_HOW TO COMPLETE THIS TASK:_ Until you reach the line containing "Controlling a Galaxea", reproduce each line of the listing exactly, please, and include that line as well.
● ● ● ● ●
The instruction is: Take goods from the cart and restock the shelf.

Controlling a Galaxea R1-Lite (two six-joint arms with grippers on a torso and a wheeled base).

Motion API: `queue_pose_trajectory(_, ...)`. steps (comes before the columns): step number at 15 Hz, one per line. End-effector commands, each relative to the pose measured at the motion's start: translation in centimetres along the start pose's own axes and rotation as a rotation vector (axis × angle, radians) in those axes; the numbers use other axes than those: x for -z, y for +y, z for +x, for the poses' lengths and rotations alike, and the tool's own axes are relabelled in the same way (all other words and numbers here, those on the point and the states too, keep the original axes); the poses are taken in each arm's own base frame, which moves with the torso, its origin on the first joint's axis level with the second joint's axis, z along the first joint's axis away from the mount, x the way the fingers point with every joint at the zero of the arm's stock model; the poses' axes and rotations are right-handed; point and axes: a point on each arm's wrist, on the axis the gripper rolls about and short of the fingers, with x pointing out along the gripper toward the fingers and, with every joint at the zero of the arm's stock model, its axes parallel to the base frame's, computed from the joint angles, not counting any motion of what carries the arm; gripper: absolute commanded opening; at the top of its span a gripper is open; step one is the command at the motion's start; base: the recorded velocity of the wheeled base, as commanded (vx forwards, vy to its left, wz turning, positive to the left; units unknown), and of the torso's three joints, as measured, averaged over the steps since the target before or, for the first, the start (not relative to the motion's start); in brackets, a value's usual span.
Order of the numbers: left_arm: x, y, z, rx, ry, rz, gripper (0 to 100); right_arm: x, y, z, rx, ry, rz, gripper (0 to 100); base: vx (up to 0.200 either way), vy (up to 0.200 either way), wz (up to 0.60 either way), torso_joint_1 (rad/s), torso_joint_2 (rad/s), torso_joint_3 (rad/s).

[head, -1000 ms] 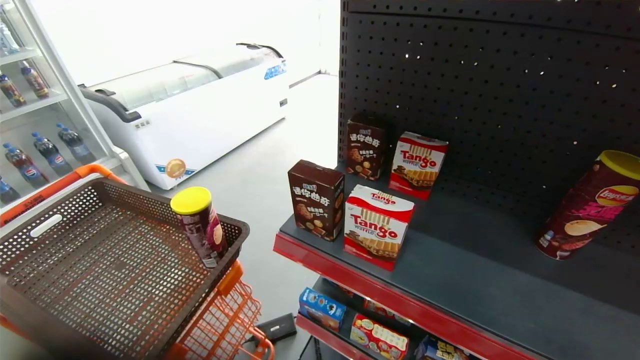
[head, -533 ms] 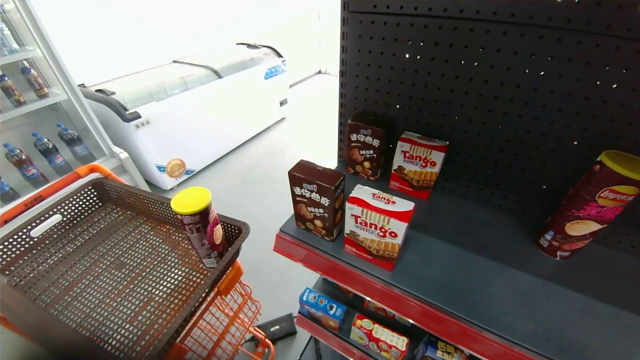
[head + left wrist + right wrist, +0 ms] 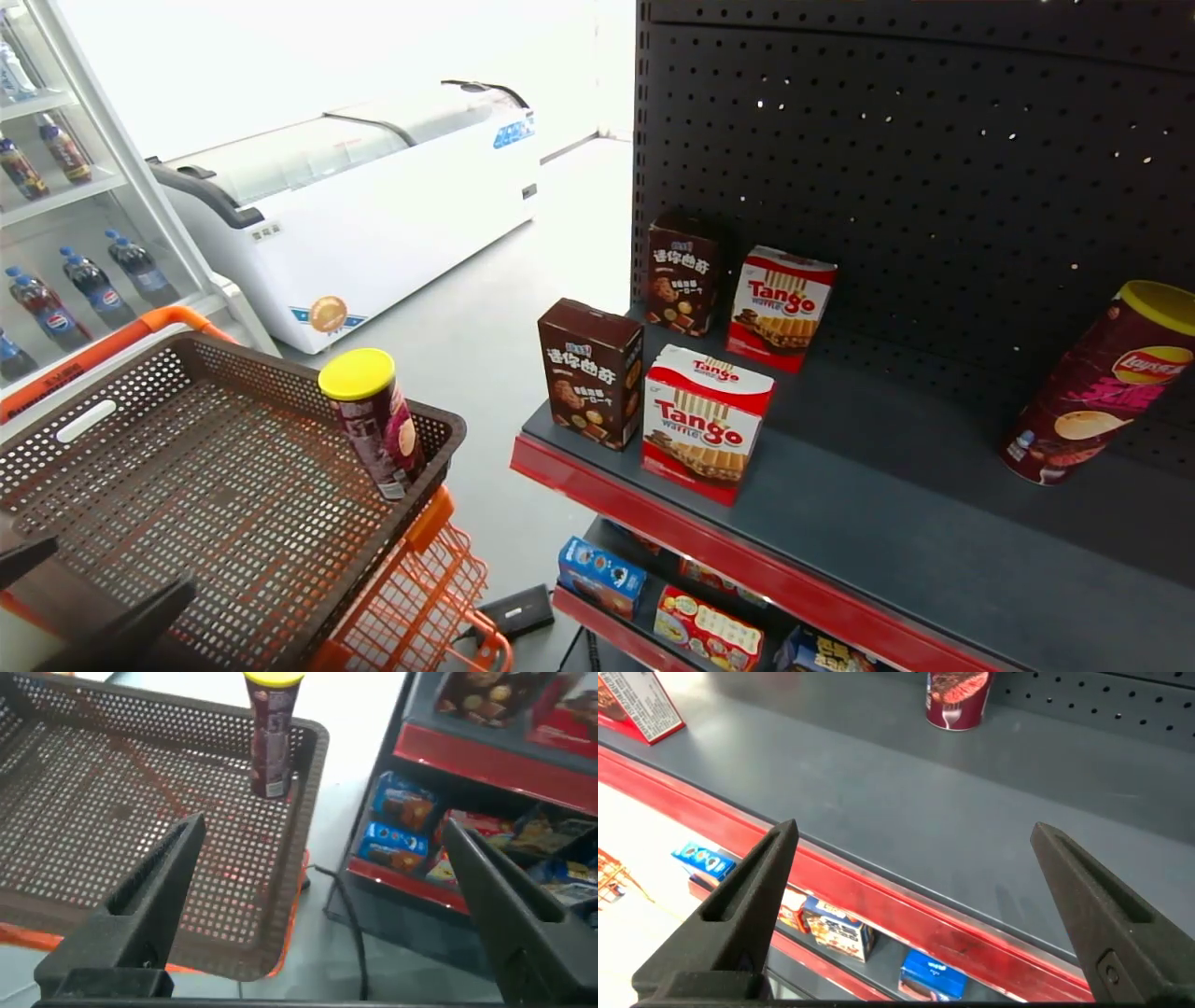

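A chip can with a yellow lid (image 3: 372,420) (image 3: 271,733) stands upright in the far right corner of the brown perforated cart basket (image 3: 140,467) (image 3: 112,803). My left gripper (image 3: 121,563) (image 3: 322,829) hangs open over the basket's near edge, well short of the can, with nothing between its fingers. On the dark shelf (image 3: 887,495) (image 3: 971,812) stand brown cookie boxes (image 3: 590,371), red wafer boxes (image 3: 705,422) and a second chip can (image 3: 1102,383) (image 3: 957,695) at the right. My right gripper (image 3: 915,833) is open and empty above the shelf's red front lip.
The orange cart frame (image 3: 411,597) sits left of the shelf, with a gap of floor between them. A black pegboard (image 3: 934,140) backs the shelf. Lower shelves (image 3: 840,933) hold more boxes. A white chest freezer (image 3: 355,205) and a drinks fridge (image 3: 56,233) stand behind the cart.
My left gripper's fingers have come into the head view at the lower left corner, over the basket's near edge. The can and the shelf goods have not moved.
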Motion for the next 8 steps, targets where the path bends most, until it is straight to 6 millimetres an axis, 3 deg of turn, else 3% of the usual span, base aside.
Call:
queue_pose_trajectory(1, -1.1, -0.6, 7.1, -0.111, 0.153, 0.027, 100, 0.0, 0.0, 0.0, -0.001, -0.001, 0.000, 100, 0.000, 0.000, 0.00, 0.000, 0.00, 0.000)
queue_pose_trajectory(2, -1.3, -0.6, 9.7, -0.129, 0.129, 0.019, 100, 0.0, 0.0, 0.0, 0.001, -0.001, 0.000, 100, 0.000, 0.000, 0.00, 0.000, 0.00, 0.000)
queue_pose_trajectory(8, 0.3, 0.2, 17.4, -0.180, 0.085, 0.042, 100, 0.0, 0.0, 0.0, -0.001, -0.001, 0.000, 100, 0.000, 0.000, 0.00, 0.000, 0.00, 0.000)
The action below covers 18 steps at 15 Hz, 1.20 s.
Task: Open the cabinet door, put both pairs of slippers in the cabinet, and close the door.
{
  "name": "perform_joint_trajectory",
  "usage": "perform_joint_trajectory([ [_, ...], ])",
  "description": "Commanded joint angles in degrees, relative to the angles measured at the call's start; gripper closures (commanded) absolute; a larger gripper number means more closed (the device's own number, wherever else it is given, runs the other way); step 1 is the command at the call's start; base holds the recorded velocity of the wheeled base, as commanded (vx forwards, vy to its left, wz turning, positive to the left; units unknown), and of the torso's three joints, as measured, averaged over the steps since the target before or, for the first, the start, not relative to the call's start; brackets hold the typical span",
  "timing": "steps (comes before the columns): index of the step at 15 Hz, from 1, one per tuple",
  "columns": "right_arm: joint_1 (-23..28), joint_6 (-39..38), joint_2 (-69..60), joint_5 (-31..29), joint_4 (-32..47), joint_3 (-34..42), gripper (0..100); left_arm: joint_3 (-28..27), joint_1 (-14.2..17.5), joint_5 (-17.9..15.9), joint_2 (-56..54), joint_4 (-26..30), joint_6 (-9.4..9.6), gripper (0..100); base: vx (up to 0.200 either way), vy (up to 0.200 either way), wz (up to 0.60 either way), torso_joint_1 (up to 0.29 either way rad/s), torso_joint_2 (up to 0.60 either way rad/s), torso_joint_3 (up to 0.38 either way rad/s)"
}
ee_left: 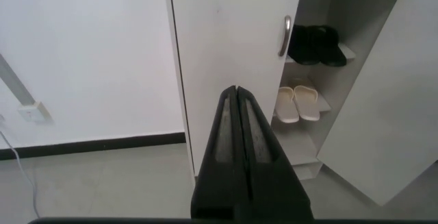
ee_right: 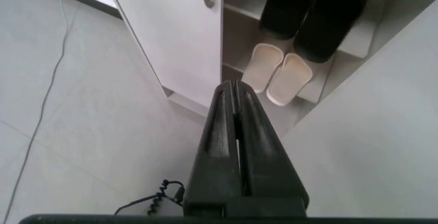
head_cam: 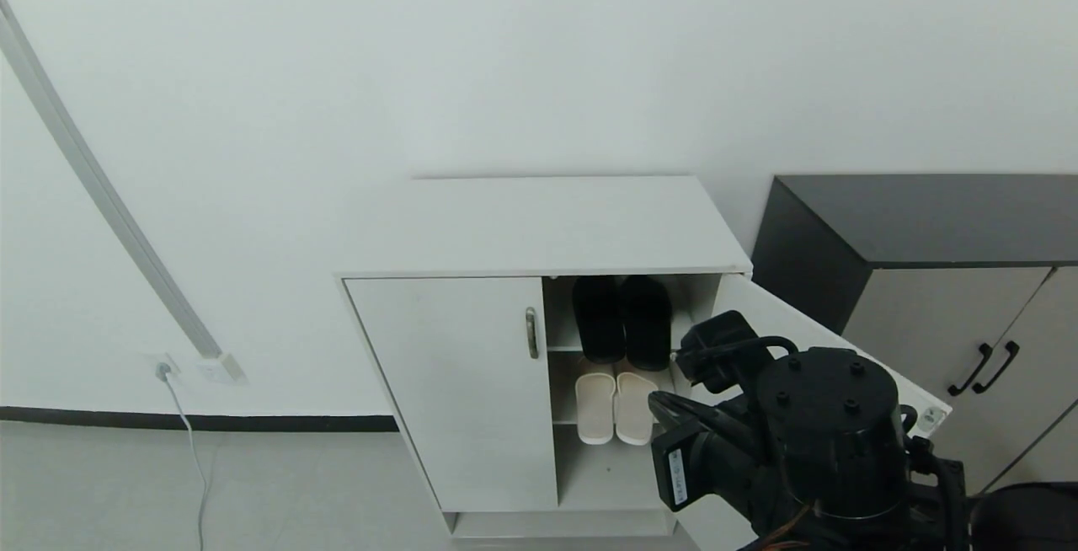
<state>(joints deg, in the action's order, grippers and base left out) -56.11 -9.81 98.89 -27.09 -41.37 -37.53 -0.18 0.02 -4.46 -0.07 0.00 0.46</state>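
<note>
The white cabinet has its left door closed and its right door swung open. A black pair of slippers lies on the upper shelf, and a cream pair on the shelf below. My left gripper is shut and holds nothing; it hangs in front of the closed door, well back from it. My right gripper is also shut and holds nothing, above the floor before the cream slippers and beside the open door.
A dark grey cabinet stands close to the right of the open door. A wall socket with a cable hanging to the floor is at the left. Bare floor stretches left of the cabinet.
</note>
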Motion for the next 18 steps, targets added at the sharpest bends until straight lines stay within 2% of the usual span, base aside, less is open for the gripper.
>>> perform_joint_trajectory([
  [1,0.0,0.0,0.1,0.0,0.0,0.0,100,0.0,0.0,0.0,0.1,0.0,-0.02,100,0.000,0.000,0.00,0.251,-0.58,-0.325],
  [9,0.6,0.0,-0.2,0.0,-0.1,0.4,100,0.0,0.0,0.0,0.1,0.0,-0.11,100,0.000,0.000,0.00,0.225,-0.49,-0.270],
  [18,0.8,0.0,0.1,0.0,-0.1,0.6,100,0.0,0.0,0.1,0.1,0.0,-0.29,100,0.000,0.000,0.00,0.010,-0.02,-0.009],
])
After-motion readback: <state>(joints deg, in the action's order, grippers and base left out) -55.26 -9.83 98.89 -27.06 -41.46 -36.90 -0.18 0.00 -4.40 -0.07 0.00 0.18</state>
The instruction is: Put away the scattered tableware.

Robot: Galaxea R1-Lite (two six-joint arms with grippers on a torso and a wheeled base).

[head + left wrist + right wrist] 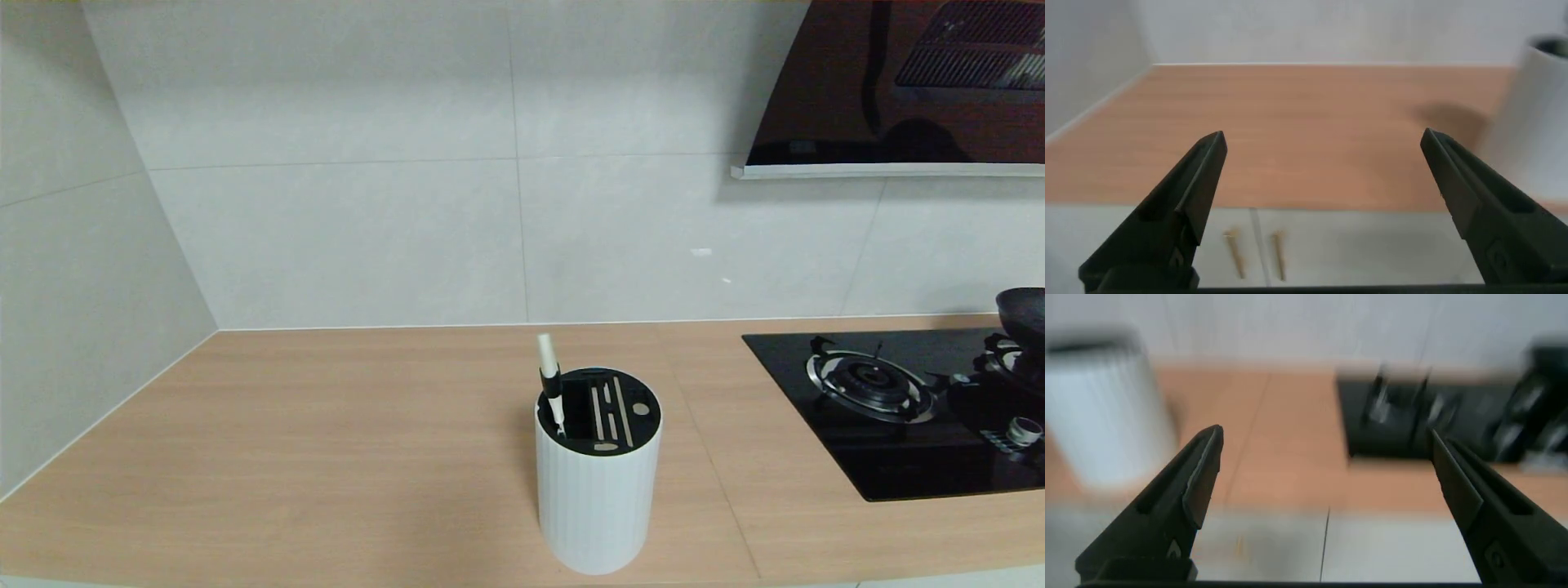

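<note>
Both jaws gape wide and hold nothing, hanging short of the utensil holder.
The white ribbed utensil holder (598,482) stands on the bench (326,441), left of the gas hob (890,425). A white-handled utensil (548,363) stands near upright in its left compartment. The holder lies ahead between the arms, seemingly nearer the right jaws. No print is legible.

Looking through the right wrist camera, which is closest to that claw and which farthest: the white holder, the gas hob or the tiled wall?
From the right gripper:
1. White holder, on the robot's left, near the counter's front edge.
2. Gas hob, on the right, slightly further back.
3. Tiled wall, behind both.
</note>
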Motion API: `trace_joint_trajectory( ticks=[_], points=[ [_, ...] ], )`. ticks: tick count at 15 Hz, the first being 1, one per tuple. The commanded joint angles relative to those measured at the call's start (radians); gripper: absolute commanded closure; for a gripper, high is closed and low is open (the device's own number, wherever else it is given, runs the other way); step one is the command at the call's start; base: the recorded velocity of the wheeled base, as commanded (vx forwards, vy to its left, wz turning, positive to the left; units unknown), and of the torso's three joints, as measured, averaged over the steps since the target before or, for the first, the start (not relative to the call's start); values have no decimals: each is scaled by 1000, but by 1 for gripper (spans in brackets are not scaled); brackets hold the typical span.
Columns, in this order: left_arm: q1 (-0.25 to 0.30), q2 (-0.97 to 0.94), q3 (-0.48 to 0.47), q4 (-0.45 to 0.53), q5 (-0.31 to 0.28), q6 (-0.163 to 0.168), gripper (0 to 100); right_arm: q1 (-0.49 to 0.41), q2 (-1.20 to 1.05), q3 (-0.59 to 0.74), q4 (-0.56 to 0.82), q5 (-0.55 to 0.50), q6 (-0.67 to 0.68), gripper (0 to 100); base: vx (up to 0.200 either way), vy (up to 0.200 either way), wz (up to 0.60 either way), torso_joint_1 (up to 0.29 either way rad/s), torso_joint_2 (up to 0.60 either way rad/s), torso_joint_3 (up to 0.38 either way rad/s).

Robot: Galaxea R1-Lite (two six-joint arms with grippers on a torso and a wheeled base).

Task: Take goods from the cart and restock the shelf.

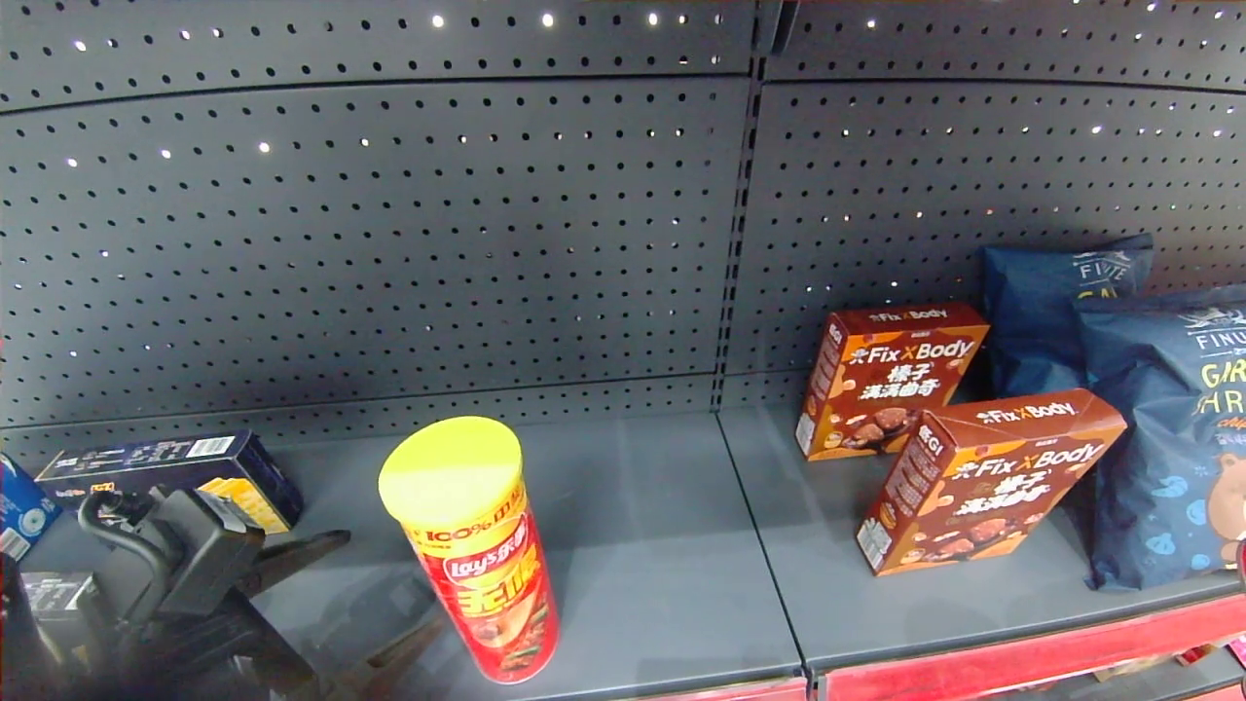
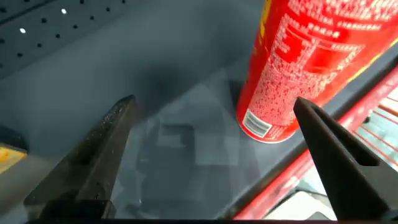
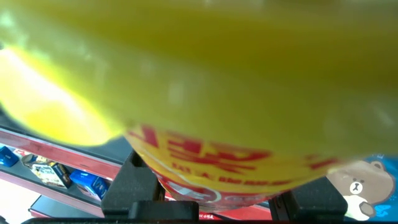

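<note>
Head view first: a can (image 1: pixel 477 555) with a yellow lid stands upright on the shelf (image 1: pixel 662 526), close to the red front edge (image 1: pixel 1022 652). I'd guess it's meant to face out like a stocked item. The left hand (image 1: pixel 384 584) sits low just beside it, on the robot's left, spread wide and holding nothing. Off to the right, well apart from the can, are two brown boxes (image 1: pixel 983 482) and some blue bags (image 1: pixel 1158 428). A dark blue box (image 1: pixel 165 472) lies flat against the back wall behind the left hand.

Left wrist view: both fingers (image 2: pixel 106 143) are splayed with bare shelf between them. The can (image 2: pixel 298 68) is out past the tips and near one finger, not between them. It reads to me like this one is already placed and the hand is free of it.

Right wrist view: a second can (image 3: pixel 217 74) sits right up against the camera, yellow lid on top and red body below. The right hand (image 3: pixel 217 196) shows as dark finger parts on either side of the body, so it looks clamped on it. Below it are what look like cart goods, so my guess is this one is next for the shelf.
</note>
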Motion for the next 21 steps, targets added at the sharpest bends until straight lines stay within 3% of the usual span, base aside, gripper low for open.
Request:
trace_joint_trajectory(
  ticks=[1,9,11,13,21],
  points=[
    [3,23,-29,-1,2,-2,0,1,1,1,0,0,0,100,0,0,0,0,0,0],
    [3,90,-108,-3,2,-2,0,1,-1,2,0,0,0,100,0,0,0,0,0,0],
    [9,87,-107,-3,25,3,0,1,-1,4,0,0,0,100,0,0,0,0,0,0],
    [30,73,-98,-3,29,8,0,1,-2,2,0,0,0,100,0,0,0,0,0,0],
    [32,-114,-98,8,34,15,0,2,10,1,0,0,-2,100,0,0,0,0,0,0]
  ],
)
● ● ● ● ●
_SOLUTION TO THE PROBLEM:_
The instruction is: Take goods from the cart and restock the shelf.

Controlling a Galaxea R1-Lite (two six-joint arms with grippers on a torso and a wheeled base).

Nothing else is needed, and the exercise is over.